Caltrans to repair 158 Highway 168 culverts, traffic delays expected
Caltrans is set to fix 158 culverts on Highway 168 from Clovis to Shaver Lake, a $10.9 million job that could slow the commute for months.

Drivers who rely on State Route 168 between Clovis and the Sierra foothills should prepare for months of slowdowns as Caltrans moves ahead with a major culvert rehabilitation project that stretches from the Fowler Avenue Overcrossing to just east of Warbler Lane in Shaver Lake. The work covers 158 culverts and related drainage structures along the 65.9-mile corridor, a route that carries Fresno-Clovis commuters during the workweek and recreation traffic headed for Shaver Lake, Huntington Lake and other Sierra Nevada destinations.

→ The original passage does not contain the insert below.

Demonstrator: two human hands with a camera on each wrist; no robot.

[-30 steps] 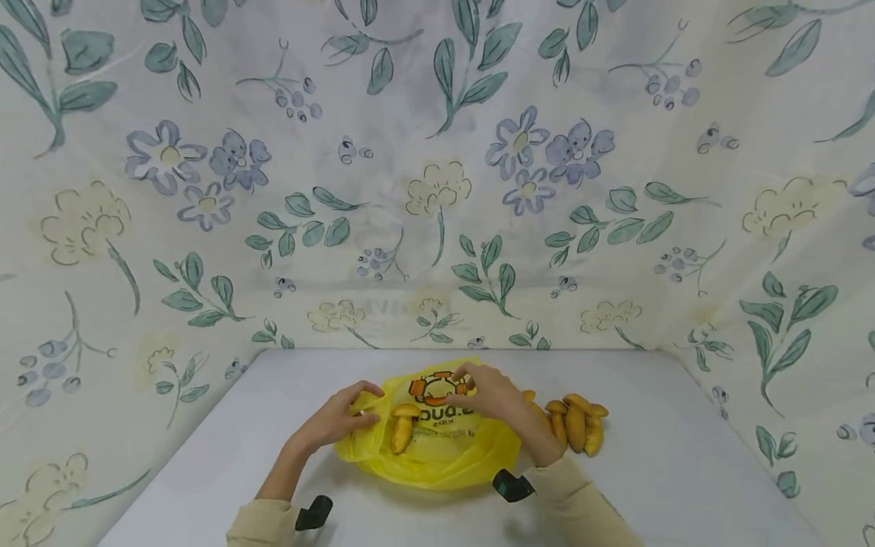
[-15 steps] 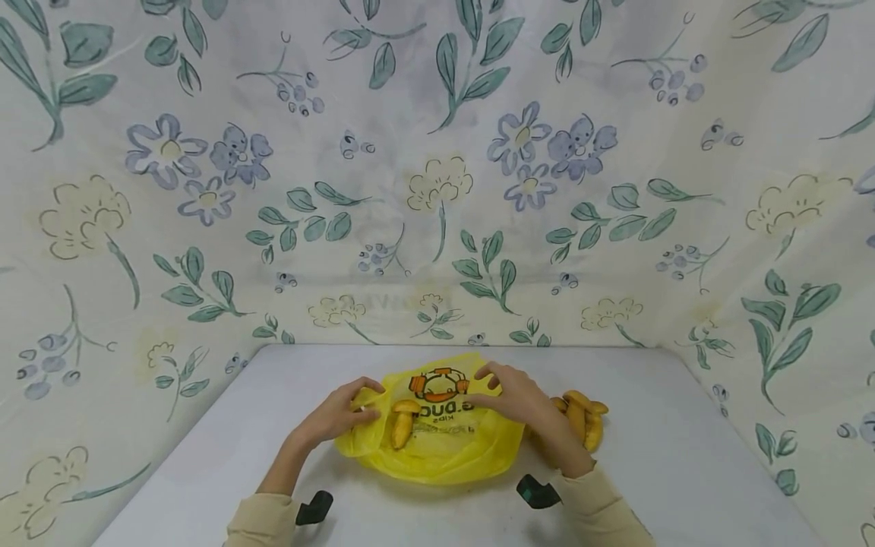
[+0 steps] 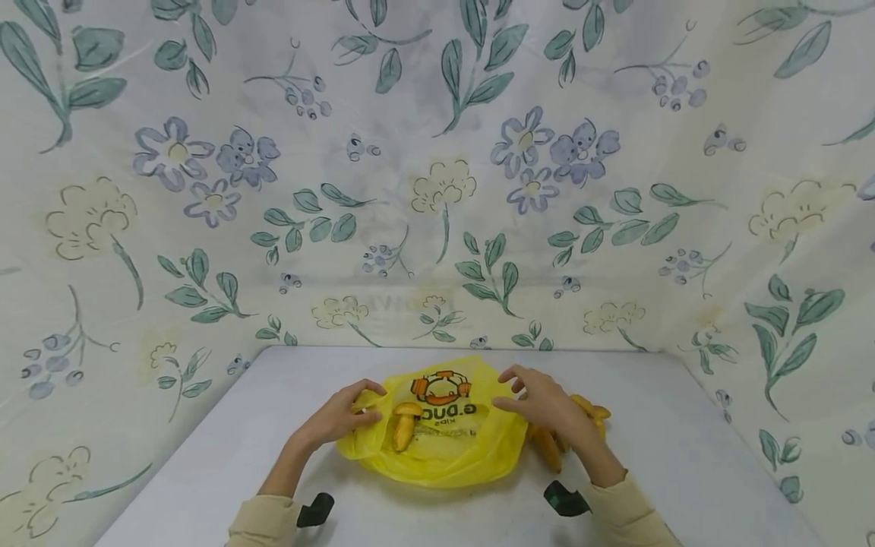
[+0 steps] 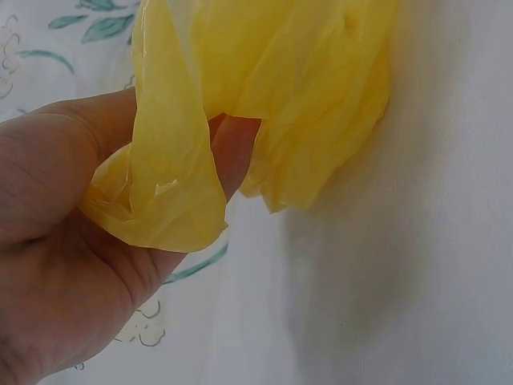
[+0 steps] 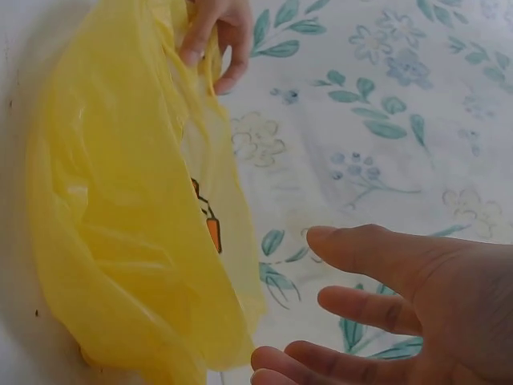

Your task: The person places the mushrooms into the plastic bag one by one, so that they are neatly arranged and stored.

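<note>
A yellow plastic bag (image 3: pixel 447 472) with a duck print lies on the white table in the head view. My left hand (image 3: pixel 349 414) grips its left edge; in the left wrist view a fold of bag film (image 4: pixel 172 176) runs through that hand's fingers. One mushroom (image 3: pixel 405 427), tan and thick-stemmed, shows at the bag's left side close to these fingers. At the bag's right edge is my right hand (image 3: pixel 543 399), fingers spread and holding nothing. Beneath and beyond its wrist several more mushrooms (image 3: pixel 547 448) lie partly hidden by the forearm.
A floral cloth (image 3: pixel 437 228) hangs behind the table and along both sides. Black camera mounts stick out from the left wrist (image 3: pixel 314 510) and the right wrist (image 3: pixel 566 499). The white tabletop (image 3: pixel 683 471) stretches to the right of the mushrooms.
My right hand has moved right, from over the bag's print to its right edge above the mushrooms. The left hand, the bag and the mushroom at it stay nearly as they were.
</note>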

Caltrans says the culverts are perforated, heavily rusted and marked by damaged end treatments and joint separations. The agency says many have reached or exceeded their design life, making the repairs necessary to keep drainage functioning and extend the life of the highway’s drainage system. Construction is planned to begin in spring 2026 and wrap up in summer 2027, a timeline that means repeated disruptions could hit drivers for much of the next year and a half.

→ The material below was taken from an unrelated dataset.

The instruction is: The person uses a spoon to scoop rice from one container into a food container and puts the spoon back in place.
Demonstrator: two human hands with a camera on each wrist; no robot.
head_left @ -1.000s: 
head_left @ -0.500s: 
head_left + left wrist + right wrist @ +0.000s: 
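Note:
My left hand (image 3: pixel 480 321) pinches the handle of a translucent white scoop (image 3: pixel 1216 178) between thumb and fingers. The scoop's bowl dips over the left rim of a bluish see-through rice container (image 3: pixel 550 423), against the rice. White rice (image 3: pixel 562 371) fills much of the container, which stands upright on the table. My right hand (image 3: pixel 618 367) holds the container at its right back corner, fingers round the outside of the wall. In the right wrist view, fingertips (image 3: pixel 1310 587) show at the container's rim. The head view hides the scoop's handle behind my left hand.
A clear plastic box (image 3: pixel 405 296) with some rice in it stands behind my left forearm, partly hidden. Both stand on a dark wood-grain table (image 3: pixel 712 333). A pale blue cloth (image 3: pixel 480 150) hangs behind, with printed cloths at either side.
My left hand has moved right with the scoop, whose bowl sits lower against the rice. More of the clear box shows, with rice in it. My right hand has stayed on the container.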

The project carries an estimated price tag of $10.913 million, including $9.661 million in federal funding and $1.252 million from the state. For Fresno County commuters, the timing matters: Highway 168 is one of the main east-west links between the Fresno-Clovis metro area and the mountains, so work on the corridor can ripple into school drop-offs, work commutes and weekend travel as far as the foothills. Caltrans has not yet detailed every closure or detour in the materials provided, but the scale of the project makes delays on the corridor likely once crews are in the field.

The culvert work comes as Caltrans is also pressing ahead with another Highway 168 fix near Shaver Lake. That project, the State Route 168 Shaver Lake Viaduct Project, began in April 2026 and calls for a two-lane viaduct on a new alignment near the shoreline to replace a section that has suffered repeated slope and pavement failures tied to groundwater and saturated soils. Taken together, the two projects show how much of Highway 168 has become a long-term maintenance problem for Caltrans, and how many more months Fresno County drivers may need to build into trips over the Sierra route.